Appellant's convictions are against the manifest weight of the evidence.

{¶ 13} When reviewing the manifest weight of the evidence, an appellate court must review the entire record, weigh the evidence and all reasonable inferences based thereon, consider the credibility of witnesses, and determine whether the finder of fact clearly lost its way and created such a manifest miscarriage of justice that the conviction must be reversed. State v.Thompkins (1997), 78 Ohio St.3d 380, 387, citing State v.Martin (1983), 20 Ohio App.3d 172, 175. We review the record from the limited viewpoint of a "thirteenth juror," since we must be mindful that the trier of fact was in the best position to evaluate the demeanor and credibility of witnesses, and determine the weight to be accorded to the evidence. State v. DeHaas (1967), 10 Ohio St.2d 230, paragraph one of the syllabus; Statev. Covington, Franklin App. No. 02AP-245, 2002-Ohio-7037.

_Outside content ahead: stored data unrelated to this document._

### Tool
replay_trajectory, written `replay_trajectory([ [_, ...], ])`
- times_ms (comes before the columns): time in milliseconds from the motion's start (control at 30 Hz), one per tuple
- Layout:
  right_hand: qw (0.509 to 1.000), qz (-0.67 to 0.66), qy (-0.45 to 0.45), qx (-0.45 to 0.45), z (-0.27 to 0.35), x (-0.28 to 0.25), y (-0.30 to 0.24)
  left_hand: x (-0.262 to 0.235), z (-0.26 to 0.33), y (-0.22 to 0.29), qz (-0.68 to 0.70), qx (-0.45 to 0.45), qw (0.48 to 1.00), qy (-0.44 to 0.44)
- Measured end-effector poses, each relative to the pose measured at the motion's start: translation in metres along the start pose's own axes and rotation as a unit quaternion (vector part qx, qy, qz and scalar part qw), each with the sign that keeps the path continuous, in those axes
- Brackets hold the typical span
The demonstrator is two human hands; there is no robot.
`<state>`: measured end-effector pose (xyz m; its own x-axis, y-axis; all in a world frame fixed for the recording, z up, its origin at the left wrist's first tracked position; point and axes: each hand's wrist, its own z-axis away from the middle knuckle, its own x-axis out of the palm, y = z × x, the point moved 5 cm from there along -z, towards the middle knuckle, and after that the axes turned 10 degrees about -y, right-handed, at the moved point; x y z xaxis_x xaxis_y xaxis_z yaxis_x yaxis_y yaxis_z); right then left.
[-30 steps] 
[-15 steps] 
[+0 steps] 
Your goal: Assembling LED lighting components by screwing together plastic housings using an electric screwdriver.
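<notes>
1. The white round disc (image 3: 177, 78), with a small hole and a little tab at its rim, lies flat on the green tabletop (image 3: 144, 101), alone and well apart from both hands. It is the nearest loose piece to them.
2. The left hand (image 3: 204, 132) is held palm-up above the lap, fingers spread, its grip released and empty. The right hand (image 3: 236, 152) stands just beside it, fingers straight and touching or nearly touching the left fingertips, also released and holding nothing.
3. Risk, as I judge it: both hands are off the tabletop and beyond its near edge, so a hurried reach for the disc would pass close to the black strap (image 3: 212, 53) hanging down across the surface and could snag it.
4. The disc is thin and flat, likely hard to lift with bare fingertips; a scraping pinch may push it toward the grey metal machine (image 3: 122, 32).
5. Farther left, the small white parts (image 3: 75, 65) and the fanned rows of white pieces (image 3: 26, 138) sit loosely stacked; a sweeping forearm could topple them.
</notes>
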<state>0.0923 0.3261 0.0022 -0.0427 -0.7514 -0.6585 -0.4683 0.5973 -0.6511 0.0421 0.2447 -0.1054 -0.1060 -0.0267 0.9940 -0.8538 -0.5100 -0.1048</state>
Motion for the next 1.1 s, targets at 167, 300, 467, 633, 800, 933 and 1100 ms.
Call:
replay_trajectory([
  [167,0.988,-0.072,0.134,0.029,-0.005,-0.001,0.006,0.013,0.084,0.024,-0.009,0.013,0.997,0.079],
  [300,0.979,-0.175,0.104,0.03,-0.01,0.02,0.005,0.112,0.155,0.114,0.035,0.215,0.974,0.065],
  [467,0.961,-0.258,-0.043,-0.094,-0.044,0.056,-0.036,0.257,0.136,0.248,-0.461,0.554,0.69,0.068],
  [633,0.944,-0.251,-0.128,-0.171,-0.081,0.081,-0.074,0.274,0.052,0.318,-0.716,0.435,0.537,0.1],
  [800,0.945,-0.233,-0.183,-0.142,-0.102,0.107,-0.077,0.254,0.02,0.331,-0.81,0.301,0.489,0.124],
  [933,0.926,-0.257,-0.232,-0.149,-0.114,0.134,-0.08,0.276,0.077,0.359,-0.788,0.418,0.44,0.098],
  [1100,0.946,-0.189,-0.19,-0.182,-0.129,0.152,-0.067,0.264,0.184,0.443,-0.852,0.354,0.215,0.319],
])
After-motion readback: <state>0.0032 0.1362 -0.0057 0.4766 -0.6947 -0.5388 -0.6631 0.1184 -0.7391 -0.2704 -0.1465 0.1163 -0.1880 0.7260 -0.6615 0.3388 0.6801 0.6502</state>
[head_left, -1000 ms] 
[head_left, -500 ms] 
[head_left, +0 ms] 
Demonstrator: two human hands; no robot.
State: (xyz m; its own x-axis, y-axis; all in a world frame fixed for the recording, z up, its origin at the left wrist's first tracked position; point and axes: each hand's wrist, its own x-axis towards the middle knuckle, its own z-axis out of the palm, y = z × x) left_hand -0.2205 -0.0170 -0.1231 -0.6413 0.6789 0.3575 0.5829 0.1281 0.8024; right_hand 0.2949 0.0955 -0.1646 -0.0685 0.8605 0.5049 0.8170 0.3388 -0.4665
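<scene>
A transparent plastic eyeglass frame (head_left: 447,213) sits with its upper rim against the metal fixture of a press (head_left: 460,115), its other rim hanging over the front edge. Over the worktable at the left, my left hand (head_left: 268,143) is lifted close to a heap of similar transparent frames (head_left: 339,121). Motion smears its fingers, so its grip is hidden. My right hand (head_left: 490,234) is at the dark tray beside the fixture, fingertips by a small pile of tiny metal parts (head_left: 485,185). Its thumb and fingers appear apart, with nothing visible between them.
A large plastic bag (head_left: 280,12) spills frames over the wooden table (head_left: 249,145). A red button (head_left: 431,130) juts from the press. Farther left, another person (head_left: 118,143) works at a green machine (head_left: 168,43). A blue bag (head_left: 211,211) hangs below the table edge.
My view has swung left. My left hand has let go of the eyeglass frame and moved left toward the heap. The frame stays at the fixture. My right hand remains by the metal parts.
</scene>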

{¶ 14} Accordingly, an appellate court will not reverse a conviction as being against the manifest weight of the evidence if the record contains substantial, credible evidence upon which the trier of fact has based its verdict. State v. Nicely (1988), 39 Ohio St.3d 147, paragraph two of the syllabus. "Weight of the evidence concerns `the inclination of the greater amountof credible evidence, offered in a trial, to support one side of the issue rather than the other. * * * Weight is not a question of mathematics, but depends on its effect in inducing belief.'" (Emphasis sic.) Thompkins, supra, at 387. Thus, our emphasis is on the force and persuasiveness of the evidence presented.